What is needed →
Take the data below and copy exactly the lines starting at the one with "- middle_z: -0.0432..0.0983" and finishing at the one with "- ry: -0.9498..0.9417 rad", both included.

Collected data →
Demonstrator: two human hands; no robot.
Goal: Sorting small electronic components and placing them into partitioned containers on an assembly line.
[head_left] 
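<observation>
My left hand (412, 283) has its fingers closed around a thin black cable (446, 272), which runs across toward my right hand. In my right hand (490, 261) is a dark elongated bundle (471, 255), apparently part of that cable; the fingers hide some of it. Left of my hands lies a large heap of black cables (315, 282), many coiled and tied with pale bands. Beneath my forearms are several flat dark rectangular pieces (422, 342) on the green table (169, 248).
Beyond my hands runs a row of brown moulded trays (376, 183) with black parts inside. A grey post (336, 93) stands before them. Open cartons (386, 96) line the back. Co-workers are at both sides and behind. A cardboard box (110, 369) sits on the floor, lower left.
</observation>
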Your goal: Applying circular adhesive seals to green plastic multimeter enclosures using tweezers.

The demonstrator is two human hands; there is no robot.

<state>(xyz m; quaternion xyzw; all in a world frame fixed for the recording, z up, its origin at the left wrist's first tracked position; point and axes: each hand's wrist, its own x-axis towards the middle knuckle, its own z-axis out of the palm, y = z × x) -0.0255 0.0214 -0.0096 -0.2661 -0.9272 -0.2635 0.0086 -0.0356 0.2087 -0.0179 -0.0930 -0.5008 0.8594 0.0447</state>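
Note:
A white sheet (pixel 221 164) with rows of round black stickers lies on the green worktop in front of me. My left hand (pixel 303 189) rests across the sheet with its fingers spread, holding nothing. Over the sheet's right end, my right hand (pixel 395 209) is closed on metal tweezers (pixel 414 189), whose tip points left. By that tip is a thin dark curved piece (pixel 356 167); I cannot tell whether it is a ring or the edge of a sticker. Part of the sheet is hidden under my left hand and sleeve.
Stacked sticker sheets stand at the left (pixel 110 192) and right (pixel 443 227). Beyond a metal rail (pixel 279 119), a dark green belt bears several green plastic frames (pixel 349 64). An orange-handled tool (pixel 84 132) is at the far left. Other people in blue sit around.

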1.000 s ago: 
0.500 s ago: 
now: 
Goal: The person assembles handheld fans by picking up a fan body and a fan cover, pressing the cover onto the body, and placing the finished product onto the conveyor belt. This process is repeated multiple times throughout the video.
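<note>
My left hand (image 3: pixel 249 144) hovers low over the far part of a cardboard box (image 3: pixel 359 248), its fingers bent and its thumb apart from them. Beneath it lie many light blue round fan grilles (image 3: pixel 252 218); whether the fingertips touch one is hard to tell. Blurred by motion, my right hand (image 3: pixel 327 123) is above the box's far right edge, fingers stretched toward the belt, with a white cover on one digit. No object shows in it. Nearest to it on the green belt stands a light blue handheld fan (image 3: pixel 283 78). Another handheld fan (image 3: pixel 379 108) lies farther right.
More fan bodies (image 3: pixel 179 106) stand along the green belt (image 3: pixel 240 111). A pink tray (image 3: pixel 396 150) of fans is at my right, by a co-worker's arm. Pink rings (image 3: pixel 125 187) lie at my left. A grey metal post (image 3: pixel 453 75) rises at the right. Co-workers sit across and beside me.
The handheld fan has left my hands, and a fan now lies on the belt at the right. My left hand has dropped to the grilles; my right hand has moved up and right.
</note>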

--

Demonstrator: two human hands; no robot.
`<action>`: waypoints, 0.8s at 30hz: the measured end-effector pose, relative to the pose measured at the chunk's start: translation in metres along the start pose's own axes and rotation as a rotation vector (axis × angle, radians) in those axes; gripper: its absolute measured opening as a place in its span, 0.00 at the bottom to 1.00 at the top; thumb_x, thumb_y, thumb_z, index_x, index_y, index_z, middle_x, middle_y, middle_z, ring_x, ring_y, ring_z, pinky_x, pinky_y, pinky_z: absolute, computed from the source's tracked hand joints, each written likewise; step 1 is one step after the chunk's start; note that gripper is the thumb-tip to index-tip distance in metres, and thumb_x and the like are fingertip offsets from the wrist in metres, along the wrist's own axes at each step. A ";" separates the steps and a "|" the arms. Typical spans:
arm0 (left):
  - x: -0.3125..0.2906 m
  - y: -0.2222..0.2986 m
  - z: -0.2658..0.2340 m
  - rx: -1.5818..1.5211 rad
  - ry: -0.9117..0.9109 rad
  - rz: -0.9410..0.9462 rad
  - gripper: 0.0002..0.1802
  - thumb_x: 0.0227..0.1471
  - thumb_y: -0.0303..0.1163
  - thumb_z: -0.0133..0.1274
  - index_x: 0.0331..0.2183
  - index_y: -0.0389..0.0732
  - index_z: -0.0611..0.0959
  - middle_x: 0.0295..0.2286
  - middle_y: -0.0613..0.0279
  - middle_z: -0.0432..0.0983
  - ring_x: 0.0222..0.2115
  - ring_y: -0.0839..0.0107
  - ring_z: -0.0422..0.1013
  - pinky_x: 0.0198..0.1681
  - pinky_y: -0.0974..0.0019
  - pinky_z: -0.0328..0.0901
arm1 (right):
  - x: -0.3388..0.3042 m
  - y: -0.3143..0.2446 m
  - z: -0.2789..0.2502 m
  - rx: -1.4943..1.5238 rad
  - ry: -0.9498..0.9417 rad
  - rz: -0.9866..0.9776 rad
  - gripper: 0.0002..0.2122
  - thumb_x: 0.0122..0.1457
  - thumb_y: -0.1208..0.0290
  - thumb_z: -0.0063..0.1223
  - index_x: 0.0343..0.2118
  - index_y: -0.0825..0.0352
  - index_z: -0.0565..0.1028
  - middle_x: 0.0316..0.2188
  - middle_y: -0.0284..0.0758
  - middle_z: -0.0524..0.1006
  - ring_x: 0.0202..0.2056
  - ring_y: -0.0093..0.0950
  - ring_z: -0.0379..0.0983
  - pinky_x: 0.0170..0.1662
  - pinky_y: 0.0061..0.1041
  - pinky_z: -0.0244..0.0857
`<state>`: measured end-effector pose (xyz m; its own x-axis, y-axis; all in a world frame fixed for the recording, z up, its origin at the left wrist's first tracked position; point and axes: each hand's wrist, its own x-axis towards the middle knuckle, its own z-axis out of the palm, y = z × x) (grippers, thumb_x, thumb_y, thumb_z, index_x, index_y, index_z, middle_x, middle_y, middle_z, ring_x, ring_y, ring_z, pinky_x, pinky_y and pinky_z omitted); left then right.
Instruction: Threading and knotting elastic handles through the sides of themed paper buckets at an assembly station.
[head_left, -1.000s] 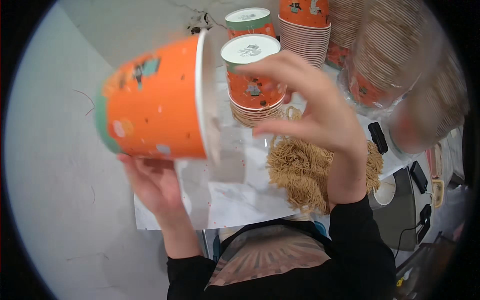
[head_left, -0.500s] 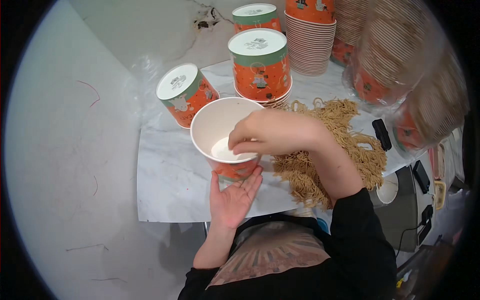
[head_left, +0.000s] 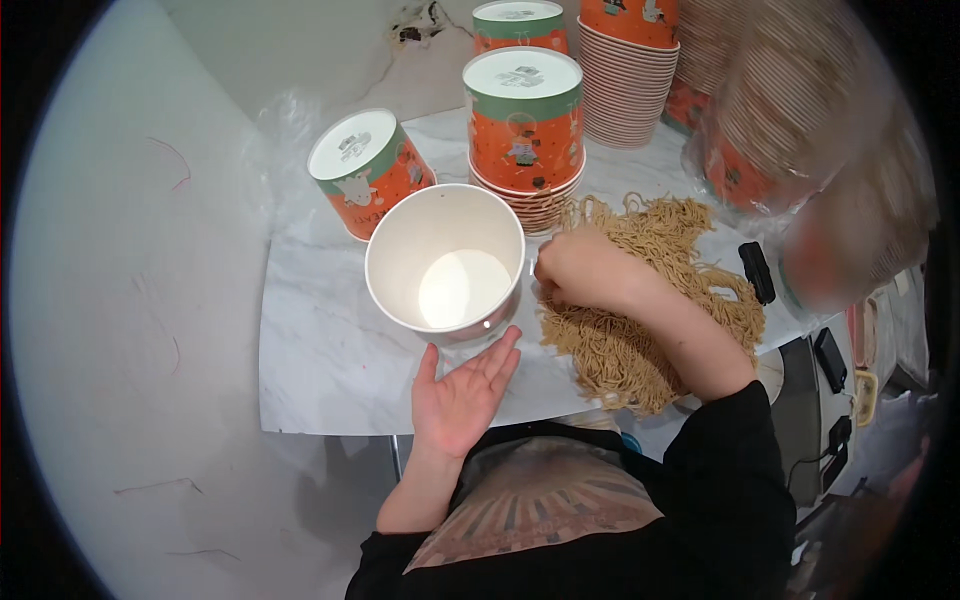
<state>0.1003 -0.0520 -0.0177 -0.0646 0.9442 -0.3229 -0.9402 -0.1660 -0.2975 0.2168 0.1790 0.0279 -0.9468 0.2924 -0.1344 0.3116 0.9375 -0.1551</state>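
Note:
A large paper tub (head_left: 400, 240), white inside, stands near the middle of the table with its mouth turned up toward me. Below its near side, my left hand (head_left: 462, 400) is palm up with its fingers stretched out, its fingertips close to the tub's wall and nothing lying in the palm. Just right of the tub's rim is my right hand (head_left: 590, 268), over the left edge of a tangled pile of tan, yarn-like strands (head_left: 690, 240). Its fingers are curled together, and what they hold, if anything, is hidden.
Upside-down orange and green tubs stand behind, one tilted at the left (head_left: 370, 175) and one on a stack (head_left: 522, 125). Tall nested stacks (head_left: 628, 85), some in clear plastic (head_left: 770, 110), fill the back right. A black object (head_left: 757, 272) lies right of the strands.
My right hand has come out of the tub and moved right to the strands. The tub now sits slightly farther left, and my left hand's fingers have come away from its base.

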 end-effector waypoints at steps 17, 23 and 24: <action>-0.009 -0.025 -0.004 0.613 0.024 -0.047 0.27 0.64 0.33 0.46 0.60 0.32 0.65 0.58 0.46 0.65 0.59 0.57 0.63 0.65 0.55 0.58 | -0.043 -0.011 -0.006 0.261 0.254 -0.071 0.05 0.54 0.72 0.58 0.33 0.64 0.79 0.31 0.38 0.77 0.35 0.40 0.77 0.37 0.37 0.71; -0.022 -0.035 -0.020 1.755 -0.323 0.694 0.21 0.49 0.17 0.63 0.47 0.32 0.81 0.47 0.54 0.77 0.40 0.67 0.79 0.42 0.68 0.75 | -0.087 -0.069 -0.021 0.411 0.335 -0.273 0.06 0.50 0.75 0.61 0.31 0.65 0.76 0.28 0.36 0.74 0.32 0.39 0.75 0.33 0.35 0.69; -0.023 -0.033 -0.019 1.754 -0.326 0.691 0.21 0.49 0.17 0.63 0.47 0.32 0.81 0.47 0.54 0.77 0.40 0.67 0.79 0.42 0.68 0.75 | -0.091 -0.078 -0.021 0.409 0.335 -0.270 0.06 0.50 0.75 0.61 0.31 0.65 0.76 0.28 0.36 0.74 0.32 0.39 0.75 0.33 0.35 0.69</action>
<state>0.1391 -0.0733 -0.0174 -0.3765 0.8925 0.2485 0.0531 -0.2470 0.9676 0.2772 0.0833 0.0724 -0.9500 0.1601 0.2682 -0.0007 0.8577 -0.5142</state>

Answer below →
  - middle_z: -0.0432..0.0983
  - ring_x: 0.0222..0.2115
  - ring_y: -0.0839..0.0107
  - ring_z: -0.0422..0.1013
  - pinky_x: 0.0198..0.1681
  - pinky_y: -0.0974..0.0019
  - pinky_z: -0.0328..0.0901
arm1 (right):
  - x: -0.3388..0.3042 m
  - y: -0.3143..0.2446 m
  - z: -0.2789..0.2502 m
  - rx: -1.4943..1.5238 rad
  - ry: -0.9498..0.9417 rad

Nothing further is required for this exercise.